Reproduce all lines of the listing below in which the word "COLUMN" occurs.

> [DATA SEGMENT]
/---

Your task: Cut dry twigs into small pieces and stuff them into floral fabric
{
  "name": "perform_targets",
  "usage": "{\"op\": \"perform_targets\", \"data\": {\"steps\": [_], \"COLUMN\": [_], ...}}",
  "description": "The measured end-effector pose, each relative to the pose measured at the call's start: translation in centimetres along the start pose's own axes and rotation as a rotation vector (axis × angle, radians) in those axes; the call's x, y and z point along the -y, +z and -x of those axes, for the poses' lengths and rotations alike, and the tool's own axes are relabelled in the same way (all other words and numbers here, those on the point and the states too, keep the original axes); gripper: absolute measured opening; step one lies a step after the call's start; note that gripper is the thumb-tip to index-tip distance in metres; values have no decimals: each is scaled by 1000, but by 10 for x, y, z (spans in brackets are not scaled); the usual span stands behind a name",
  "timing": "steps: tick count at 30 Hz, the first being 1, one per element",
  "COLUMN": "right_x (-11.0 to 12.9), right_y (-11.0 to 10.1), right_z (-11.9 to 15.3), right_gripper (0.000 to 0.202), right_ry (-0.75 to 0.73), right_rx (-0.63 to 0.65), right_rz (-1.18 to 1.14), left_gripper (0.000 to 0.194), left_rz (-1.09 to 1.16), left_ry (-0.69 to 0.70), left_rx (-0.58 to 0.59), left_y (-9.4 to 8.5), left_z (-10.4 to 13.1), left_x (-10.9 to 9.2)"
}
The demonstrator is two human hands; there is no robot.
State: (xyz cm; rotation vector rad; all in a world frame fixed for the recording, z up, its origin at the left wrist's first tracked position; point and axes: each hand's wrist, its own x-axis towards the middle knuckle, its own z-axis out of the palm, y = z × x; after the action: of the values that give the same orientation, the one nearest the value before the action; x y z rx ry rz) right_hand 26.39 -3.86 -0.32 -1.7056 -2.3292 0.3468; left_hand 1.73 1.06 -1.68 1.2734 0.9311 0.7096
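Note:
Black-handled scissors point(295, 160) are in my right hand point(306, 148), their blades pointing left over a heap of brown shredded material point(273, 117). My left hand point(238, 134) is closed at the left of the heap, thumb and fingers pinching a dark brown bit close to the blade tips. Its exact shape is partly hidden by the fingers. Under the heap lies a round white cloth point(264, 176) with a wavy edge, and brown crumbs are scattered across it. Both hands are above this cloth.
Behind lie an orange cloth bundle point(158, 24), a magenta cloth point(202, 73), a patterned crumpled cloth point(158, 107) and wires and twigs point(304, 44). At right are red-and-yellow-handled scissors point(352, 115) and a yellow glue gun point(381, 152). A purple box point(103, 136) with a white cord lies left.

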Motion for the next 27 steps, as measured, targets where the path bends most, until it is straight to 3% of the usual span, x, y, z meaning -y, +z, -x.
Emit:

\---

> [RESPONSE AREA]
  "usage": "{\"op\": \"perform_targets\", \"data\": {\"steps\": [_], \"COLUMN\": [_], ...}}",
  "COLUMN": "right_x (-11.0 to 12.9), right_y (-11.0 to 10.1), right_z (-11.9 to 15.3), right_gripper (0.000 to 0.202), right_ry (-0.75 to 0.73), right_rx (-0.63 to 0.65), right_rz (-1.18 to 1.14), left_gripper (0.000 to 0.194), left_rz (-1.09 to 1.16), left_ry (-0.69 to 0.70), left_rx (-0.58 to 0.59), left_y (-9.4 to 8.5), left_z (-10.4 to 13.1), left_x (-10.9 to 9.2)"

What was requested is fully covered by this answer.